What the exercise asks: When you spot the word "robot" in a line of the data below, copy that line.

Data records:
= = = = = = =
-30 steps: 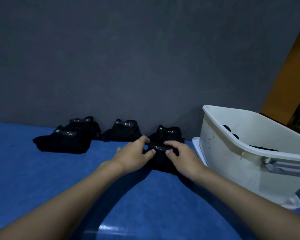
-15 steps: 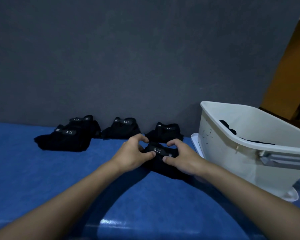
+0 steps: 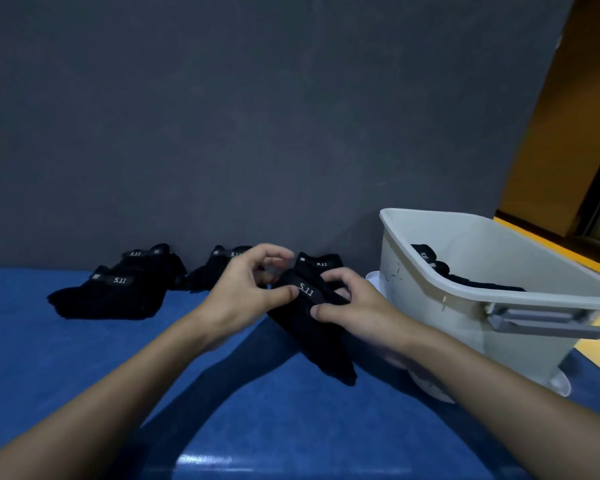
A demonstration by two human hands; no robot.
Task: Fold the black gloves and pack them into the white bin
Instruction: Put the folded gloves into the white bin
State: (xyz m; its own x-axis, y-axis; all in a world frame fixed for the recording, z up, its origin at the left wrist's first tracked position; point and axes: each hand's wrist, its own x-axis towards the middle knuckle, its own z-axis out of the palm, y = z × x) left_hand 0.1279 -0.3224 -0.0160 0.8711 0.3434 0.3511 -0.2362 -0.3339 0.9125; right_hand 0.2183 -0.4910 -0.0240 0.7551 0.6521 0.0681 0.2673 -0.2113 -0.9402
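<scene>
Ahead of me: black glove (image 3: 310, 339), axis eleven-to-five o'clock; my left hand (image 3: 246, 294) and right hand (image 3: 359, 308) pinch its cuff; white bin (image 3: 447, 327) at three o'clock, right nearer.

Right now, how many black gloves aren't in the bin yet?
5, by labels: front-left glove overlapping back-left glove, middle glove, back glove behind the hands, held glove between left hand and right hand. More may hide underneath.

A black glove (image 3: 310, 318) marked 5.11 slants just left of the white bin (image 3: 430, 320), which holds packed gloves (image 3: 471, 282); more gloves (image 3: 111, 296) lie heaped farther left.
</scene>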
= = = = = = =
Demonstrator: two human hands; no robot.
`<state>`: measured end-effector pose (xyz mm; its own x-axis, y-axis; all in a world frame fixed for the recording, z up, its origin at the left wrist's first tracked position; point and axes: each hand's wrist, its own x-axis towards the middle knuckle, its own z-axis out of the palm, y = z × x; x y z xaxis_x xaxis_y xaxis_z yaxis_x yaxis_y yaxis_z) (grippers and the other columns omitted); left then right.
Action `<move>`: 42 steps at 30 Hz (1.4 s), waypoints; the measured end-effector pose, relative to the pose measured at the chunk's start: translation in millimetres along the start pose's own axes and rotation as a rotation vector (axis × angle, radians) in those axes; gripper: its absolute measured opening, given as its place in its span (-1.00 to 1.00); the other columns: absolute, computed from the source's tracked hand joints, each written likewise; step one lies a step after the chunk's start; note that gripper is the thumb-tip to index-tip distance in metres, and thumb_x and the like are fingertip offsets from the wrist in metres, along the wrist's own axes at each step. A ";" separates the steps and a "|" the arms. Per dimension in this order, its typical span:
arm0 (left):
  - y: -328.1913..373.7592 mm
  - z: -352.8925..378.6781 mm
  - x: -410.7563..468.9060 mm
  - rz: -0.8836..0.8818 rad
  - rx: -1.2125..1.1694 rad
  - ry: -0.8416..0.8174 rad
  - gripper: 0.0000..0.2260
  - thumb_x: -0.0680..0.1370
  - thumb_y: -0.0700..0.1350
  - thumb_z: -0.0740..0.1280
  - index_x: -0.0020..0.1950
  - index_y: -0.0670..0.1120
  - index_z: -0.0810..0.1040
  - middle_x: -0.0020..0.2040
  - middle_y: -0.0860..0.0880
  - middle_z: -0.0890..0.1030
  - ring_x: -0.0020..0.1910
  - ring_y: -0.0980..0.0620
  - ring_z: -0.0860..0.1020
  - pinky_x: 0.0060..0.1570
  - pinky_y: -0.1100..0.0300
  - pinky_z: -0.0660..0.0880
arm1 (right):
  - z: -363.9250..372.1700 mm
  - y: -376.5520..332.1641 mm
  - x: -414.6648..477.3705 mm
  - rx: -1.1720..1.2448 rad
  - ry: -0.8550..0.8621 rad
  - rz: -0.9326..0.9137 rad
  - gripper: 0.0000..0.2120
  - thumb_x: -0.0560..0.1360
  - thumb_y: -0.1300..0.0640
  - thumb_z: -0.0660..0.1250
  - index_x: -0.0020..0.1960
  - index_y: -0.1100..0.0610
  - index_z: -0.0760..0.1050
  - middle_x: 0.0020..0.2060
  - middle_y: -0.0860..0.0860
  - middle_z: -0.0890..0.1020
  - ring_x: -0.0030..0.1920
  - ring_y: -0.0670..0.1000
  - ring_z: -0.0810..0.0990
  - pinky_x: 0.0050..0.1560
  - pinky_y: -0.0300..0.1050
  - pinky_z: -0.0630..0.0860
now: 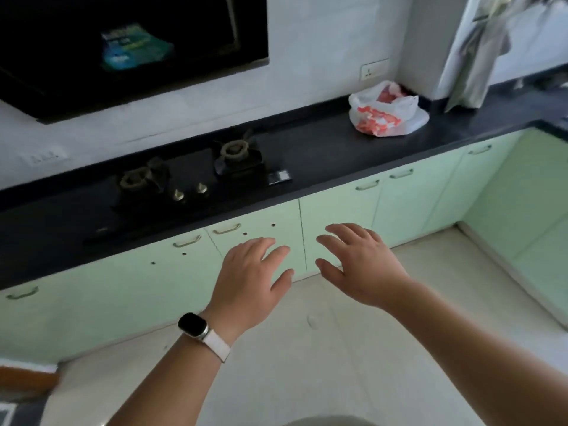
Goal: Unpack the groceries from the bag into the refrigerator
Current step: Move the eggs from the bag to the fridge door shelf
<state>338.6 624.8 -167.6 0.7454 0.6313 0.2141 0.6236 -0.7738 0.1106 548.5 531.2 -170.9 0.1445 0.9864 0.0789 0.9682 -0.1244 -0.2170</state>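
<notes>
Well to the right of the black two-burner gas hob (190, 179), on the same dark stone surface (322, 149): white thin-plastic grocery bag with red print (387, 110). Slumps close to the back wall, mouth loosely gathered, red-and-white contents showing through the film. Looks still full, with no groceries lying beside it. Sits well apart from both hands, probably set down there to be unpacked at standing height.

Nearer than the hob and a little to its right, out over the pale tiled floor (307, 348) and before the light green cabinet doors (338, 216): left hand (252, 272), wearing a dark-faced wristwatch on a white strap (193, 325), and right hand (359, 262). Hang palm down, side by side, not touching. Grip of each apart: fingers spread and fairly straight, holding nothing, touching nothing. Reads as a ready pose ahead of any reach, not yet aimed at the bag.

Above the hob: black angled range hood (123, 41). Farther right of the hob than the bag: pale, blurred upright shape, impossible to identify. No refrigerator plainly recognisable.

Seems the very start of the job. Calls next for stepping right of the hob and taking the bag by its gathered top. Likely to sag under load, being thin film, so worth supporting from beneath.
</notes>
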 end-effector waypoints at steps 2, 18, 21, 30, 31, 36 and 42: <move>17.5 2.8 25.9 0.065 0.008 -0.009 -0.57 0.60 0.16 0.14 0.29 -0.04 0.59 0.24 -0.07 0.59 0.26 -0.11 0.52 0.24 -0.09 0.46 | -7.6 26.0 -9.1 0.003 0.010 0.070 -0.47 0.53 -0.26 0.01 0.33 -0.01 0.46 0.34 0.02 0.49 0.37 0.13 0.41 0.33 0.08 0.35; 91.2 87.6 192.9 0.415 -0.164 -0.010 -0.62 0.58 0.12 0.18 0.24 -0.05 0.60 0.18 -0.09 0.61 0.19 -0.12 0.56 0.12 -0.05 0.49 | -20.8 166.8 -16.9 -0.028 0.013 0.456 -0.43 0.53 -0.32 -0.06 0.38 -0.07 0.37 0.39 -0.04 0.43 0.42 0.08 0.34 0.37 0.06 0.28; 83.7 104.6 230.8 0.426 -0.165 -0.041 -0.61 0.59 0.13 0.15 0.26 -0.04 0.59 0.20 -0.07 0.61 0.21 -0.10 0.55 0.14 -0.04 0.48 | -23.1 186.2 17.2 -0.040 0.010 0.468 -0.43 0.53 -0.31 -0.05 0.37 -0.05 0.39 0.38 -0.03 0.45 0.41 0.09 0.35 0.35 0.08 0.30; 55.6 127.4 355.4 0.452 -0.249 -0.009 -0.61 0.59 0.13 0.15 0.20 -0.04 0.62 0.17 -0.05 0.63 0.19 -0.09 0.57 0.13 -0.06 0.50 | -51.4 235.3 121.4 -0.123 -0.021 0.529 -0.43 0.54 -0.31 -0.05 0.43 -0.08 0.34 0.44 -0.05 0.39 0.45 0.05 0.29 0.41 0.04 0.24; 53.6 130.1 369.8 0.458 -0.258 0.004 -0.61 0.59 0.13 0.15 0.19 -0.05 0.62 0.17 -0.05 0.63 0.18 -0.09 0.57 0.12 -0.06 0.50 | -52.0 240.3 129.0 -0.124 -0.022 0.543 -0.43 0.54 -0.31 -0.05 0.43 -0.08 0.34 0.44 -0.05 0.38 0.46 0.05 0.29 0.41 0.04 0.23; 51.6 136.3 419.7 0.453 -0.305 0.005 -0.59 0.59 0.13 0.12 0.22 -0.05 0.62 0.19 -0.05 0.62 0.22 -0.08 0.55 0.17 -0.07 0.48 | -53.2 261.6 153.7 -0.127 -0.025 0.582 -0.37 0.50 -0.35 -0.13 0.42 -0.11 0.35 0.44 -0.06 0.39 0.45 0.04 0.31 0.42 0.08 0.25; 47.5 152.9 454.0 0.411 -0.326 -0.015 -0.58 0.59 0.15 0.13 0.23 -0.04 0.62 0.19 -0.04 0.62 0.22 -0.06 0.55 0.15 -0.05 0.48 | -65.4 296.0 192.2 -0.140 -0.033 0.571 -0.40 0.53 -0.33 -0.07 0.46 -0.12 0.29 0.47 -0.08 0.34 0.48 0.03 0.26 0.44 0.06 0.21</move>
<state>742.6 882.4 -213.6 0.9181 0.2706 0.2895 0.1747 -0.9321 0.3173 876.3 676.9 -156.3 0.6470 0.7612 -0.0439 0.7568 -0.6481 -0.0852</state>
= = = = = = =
Response to this task:
A demonstration by two human hands; no robot.
Demonstrator: two human hands; no robot.

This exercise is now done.